[WHAT THE TASK ASKS]:
From the line containing "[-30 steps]" to the end of the listing, write out every line exactly; leave out everything else.

[EXERCISE DATA]:
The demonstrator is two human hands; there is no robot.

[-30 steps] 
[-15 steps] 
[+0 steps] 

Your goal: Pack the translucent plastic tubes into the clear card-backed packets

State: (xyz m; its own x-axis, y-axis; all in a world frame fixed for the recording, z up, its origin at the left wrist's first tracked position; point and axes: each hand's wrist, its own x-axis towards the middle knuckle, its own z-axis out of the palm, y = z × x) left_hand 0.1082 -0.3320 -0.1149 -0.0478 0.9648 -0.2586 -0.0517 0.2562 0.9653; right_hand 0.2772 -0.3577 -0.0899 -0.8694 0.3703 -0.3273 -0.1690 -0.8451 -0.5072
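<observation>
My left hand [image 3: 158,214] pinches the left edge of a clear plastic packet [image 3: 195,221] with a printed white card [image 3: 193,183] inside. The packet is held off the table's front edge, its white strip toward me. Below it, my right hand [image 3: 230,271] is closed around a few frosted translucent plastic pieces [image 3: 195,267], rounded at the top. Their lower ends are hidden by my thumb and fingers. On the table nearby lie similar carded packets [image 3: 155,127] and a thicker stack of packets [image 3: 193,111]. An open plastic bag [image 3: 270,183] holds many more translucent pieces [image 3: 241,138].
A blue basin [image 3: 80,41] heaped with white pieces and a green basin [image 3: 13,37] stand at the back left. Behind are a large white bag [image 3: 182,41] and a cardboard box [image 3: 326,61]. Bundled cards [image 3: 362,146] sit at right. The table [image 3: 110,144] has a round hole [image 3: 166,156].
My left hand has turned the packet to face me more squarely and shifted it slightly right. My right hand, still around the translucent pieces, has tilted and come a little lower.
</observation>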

[SOLUTION TO THE PROBLEM]:
[-30 steps] 
[-15 steps] 
[+0 steps] 

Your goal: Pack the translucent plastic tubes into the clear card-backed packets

State: (xyz m; its own x-axis, y-axis; all in a world frame fixed for the recording, z up, its origin at the left wrist's first tracked position; point and axes: each hand's wrist, its own x-axis towards the middle knuckle, its own z-axis out of the palm, y = z × x) left_hand 0.1082 -0.3320 -0.1149 -0.0478 0.9648 -0.2586 -0.0517 0.2562 0.9653; right_hand 0.2772 -0.3577 -0.0899 -0.8694 0.3703 -0.3273 -0.1690 -0.8451 -0.5072
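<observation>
My left hand [image 3: 158,214] pinches the left edge of a clear plastic packet [image 3: 195,221] with a printed white card [image 3: 193,183] inside. The packet is held off the table's front edge, its white strip toward me. Below it, my right hand [image 3: 230,271] is closed around a few frosted translucent plastic pieces [image 3: 195,267], rounded at the top. Their lower ends are hidden by my thumb and fingers. On the table nearby lie similar carded packets [image 3: 155,127] and a thicker stack of packets [image 3: 193,111]. An open plastic bag [image 3: 270,183] holds many more translucent pieces [image 3: 241,138].
A blue basin [image 3: 80,41] heaped with white pieces and a green basin [image 3: 13,37] stand at the back left. Behind are a large white bag [image 3: 182,41] and a cardboard box [image 3: 326,61]. Bundled cards [image 3: 362,146] sit at right. The table [image 3: 110,144] has a round hole [image 3: 166,156].
My left hand has turned the packet to face me more squarely and shifted it slightly right. My right hand, still around the translucent pieces, has tilted and come a little lower.
</observation>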

The work on the exercise is done.